### TASK:
In the records below, find the line containing "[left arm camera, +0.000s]" and return it together with every later line, exactly as written; pictures are to be omitted.

### RECORDS FOR THE EXERCISE:
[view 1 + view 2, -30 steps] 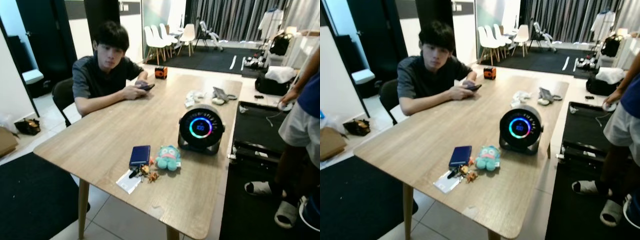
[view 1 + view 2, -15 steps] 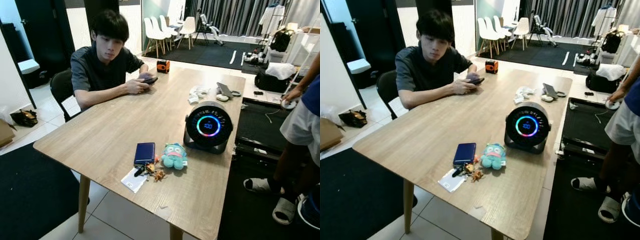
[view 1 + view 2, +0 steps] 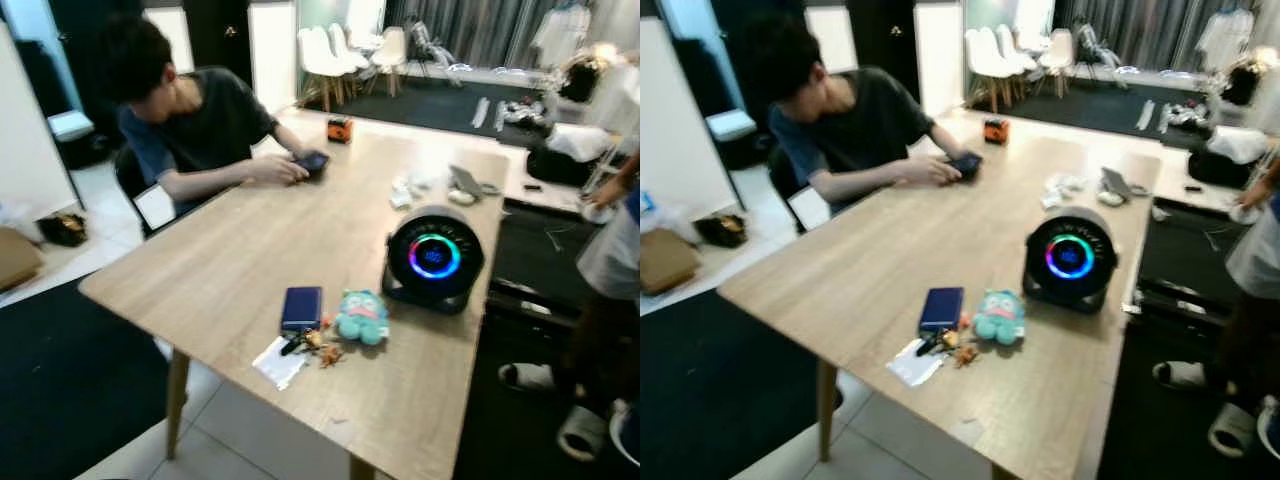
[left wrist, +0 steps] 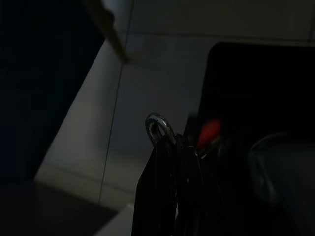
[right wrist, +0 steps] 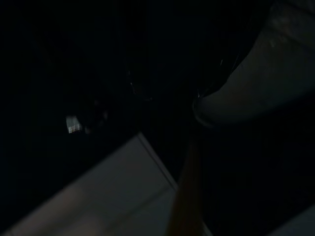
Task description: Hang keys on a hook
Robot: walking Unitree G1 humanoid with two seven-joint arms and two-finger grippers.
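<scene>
Bunch of keys with small orange charms (image 3: pixel 312 345) lies near the front edge of the pale wooden table (image 3: pixel 230 270), beside a dark blue wallet (image 3: pixel 301 307) and a teal plush toy (image 3: pixel 362 317). Left gripper (image 4: pixel 170 147) hangs low over floor tiles, probably idle for the approach; its grasp cannot be judged, nor the right's in its dark view.

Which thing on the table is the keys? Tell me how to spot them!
Find the round black fan with the glowing ring on the wooden table. Nearer the table's front edge lie a teal plush toy and a blue case. The keys are the small dark-and-orange cluster before them.
</scene>
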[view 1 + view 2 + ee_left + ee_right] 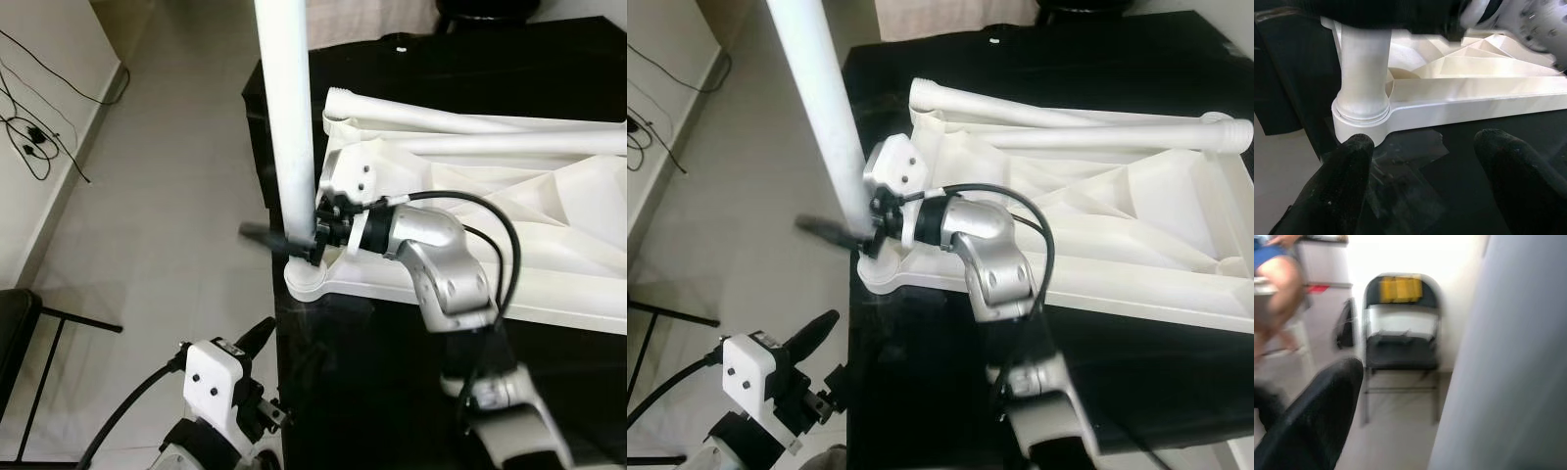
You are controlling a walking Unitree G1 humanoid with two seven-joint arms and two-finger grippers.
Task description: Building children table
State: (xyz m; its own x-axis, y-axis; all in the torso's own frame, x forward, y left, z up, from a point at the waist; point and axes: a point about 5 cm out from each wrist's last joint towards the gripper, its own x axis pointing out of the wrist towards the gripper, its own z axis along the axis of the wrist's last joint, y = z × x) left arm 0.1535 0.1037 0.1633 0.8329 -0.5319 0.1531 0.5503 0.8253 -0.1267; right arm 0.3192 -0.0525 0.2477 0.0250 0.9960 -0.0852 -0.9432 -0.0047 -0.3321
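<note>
At nine o'clock of the upturned white plastic tabletop (549,235), I see my right gripper (299,243) clasping the upright white tube leg (289,127) seated in its corner socket (306,279); left gripper (1425,161) fingers spread.

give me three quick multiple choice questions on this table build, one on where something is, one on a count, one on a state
1. Where does the upright white table leg stand?
A. in the corner socket of the upturned white plastic tabletop
B. on the grey floor
C. flat on the black surface

2. How many white loose legs lie on the tabletop?
A. none
B. two
C. five

3. What is the right hand doing?
A. hanging idle
B. holding a chair
C. at the upright leg near its base, one finger either side

Answers:
1 A, its foot sits in the round socket.
2 B, two long tubes lie side by side.
3 C, black fingers straddle the leg.
</note>
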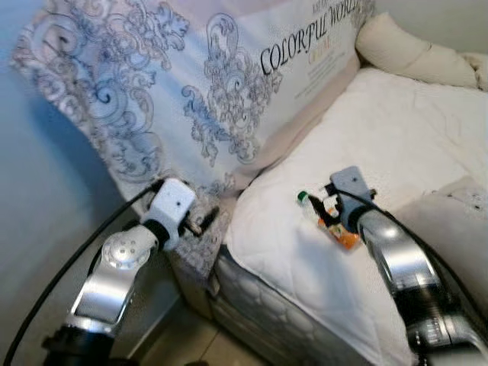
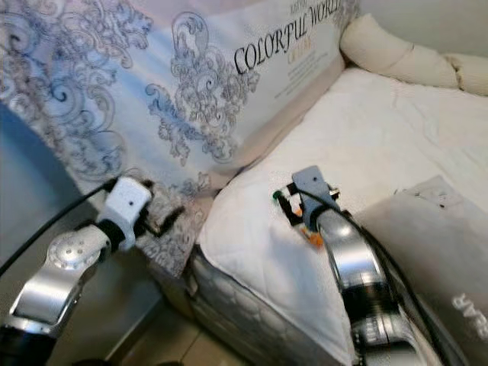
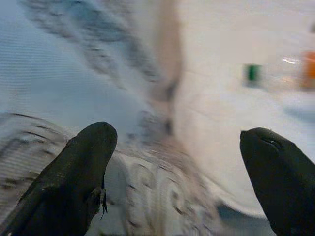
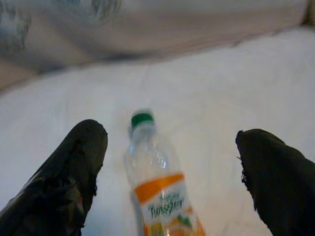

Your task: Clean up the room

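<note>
Clear bottle with green cap and orange-and-white label; white quilted mattress; upright mattress on the left, pale blue-white with grey-blue scrollwork and black lettering; cream pillow at the far right; black fingers on silver arms

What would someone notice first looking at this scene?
A clear plastic bottle with a green cap and orange label lies on the white mattress, with the open right gripper poised over it. Beside the bed leans a large patterned mattress printed "Colorful World", near the open left gripper.
</note>
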Controlling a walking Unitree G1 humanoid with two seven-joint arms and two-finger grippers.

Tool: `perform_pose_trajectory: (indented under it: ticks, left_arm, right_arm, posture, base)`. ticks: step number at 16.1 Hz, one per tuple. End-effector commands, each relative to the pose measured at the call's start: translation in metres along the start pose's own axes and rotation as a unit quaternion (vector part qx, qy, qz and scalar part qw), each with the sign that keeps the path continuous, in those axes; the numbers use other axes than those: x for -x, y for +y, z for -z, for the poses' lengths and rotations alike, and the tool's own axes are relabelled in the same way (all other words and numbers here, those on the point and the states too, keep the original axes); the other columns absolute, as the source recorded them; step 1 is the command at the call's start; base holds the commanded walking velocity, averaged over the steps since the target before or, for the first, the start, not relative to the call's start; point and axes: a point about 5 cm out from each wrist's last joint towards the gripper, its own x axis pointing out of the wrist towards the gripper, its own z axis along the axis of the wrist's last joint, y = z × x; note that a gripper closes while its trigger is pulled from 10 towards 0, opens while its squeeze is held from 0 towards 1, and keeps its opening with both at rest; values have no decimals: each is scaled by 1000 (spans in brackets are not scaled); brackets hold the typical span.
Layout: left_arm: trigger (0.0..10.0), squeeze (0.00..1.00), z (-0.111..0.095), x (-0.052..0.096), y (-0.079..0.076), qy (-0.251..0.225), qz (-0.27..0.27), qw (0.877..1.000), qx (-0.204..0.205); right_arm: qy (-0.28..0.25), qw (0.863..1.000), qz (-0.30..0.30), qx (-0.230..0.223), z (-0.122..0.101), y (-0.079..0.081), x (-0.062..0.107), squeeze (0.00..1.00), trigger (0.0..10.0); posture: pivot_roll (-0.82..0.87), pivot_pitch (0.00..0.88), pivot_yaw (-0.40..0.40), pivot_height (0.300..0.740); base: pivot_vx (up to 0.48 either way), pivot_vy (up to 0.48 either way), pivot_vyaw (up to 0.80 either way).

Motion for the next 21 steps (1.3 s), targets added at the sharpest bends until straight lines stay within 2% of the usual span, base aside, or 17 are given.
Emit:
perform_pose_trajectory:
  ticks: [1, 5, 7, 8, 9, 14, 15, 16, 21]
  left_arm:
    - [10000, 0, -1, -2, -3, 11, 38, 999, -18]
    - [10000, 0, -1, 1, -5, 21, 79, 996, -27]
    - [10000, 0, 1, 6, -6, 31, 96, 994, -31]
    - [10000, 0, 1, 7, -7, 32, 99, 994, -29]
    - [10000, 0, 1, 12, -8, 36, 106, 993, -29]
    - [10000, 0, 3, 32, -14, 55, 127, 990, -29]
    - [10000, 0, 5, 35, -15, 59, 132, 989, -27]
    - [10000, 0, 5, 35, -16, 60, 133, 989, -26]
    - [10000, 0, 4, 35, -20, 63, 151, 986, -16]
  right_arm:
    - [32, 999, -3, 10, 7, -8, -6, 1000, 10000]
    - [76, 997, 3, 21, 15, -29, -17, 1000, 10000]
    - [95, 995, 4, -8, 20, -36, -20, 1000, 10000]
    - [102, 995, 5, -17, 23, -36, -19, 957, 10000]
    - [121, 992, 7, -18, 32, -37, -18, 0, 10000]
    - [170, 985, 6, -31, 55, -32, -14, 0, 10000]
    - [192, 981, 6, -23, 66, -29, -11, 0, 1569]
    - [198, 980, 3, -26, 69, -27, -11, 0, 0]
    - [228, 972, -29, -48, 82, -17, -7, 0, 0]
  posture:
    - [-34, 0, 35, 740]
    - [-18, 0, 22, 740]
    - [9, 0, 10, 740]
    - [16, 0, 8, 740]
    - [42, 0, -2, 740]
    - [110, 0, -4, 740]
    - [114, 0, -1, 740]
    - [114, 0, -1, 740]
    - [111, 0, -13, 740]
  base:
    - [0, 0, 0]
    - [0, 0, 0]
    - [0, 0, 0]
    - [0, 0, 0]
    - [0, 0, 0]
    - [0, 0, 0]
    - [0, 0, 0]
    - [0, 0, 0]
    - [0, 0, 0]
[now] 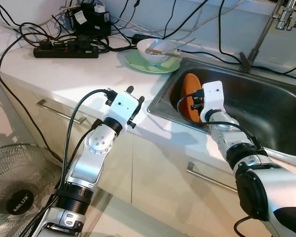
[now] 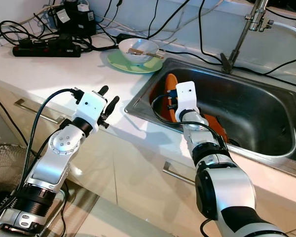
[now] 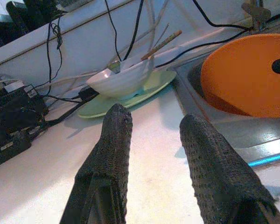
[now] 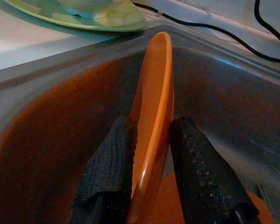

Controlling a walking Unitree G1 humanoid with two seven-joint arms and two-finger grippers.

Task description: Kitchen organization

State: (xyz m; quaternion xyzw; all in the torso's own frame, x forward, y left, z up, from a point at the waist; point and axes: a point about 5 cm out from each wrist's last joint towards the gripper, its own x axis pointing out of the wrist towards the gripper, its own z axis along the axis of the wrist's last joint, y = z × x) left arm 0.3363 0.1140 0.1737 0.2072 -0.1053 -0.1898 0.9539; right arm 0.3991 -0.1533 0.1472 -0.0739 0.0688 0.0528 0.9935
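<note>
Inside the sink [image 1: 266,106], an orange plate [image 4: 154,107] is pinched on edge by the right gripper [image 4: 151,154]. The left gripper [image 3: 151,154], fingers spread, is held over the counter beside the sink. Bowl [image 1: 156,50] and green plate [image 1: 138,61] remain unsorted beside the sink.

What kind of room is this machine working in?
Most likely a home kitchen: a steel sink set into a white counter, a bowl on a green plate, and drawer fronts below. The right gripper has its jaws on an orange plate.

A white countertop [image 1: 64,74] carries a steel sink [image 1: 266,106] set into it, with a faucet [image 1: 286,15] rising at the sink's far edge. Below the countertop run cream cabinet fronts with bar handles [image 1: 61,112]. A floor fan [image 1: 15,192] stands on pale tiles beside the cabinets. Black cables and a power strip [image 1: 64,49] lie along the countertop's back, against a white wall.
</note>
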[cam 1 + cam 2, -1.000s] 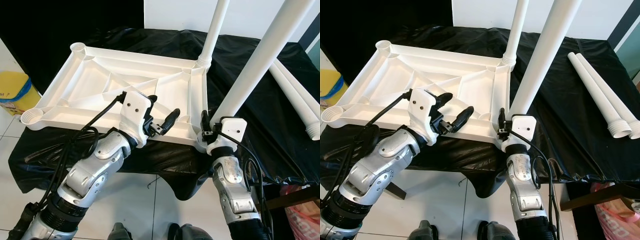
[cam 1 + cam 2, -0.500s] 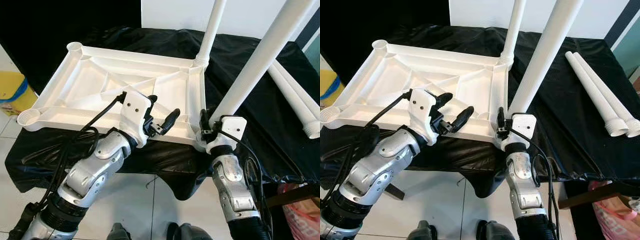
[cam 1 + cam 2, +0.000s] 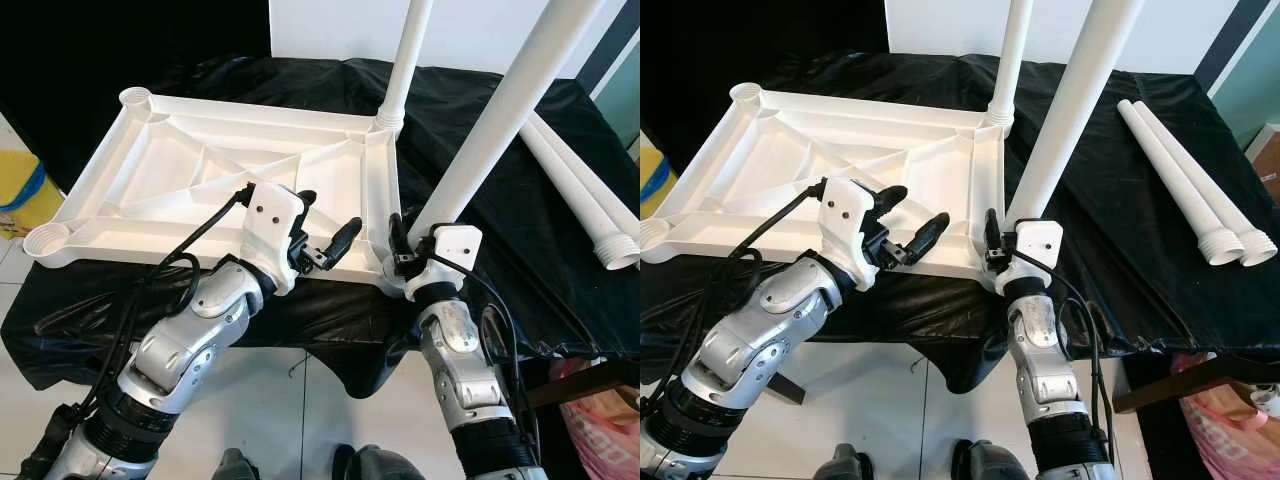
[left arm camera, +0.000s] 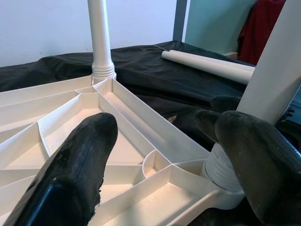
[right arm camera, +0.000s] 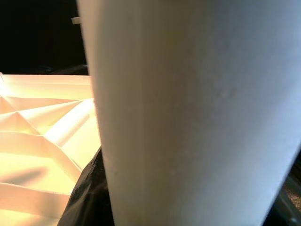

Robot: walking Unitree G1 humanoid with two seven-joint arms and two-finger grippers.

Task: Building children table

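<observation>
**A:** What's changed over the last second?

**B:** The whole scene has slid left and down in the head views, so the camera has turned a little. The arms sit against the tabletop much as before, and the leg in the right gripper leans about as it did.

**A:** Left to right, then?

**B:** The upturned white tabletop (image 3: 215, 175) lies on the black cloth (image 3: 480, 110), its two left corner sockets unfilled. The left gripper (image 3: 325, 230) hovers over the near rim, fingers spread, holding nothing. At the far right corner one leg (image 3: 405, 60) stands seated. The right gripper (image 3: 400, 240) is closed around the near leg (image 3: 500, 115), low down by its threaded end at the near right socket. Two spare legs (image 3: 1185, 180) lie further right.

**A:** How should this step go?

**B:** I'd say bring that leaning leg upright before turning it, so the thread doesn't cross. The left gripper could press down on the rim to stop the tabletop from turning with it.
</observation>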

### ANSWER TO THIS TASK:
[left arm camera, +0.000s] 
[right arm camera, +0.000s] 

Robot: walking Unitree G1 humanoid with two seven-joint arms and two-finger grippers.

Task: Building children table

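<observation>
**A:** What's changed over the last second?

**B:** The whole scene has slid left and down in the head views, so the camera has turned a little. The arms sit against the tabletop much as before, and the leg in the right gripper leans about as it did.

**A:** Left to right, then?

**B:** The upturned white tabletop (image 3: 215, 175) lies on the black cloth (image 3: 480, 110), its two left corner sockets unfilled. The left gripper (image 3: 325, 230) hovers over the near rim, fingers spread, holding nothing. At the far right corner one leg (image 3: 405, 60) stands seated. The right gripper (image 3: 400, 240) is closed around the near leg (image 3: 500, 115), low down by its threaded end at the near right socket. Two spare legs (image 3: 1185, 180) lie further right.

**A:** How should this step go?

**B:** I'd say bring that leaning leg upright before turning it, so the thread doesn't cross. The left gripper could press down on the rim to stop the tabletop from turning with it.
</observation>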

There is no more to this output.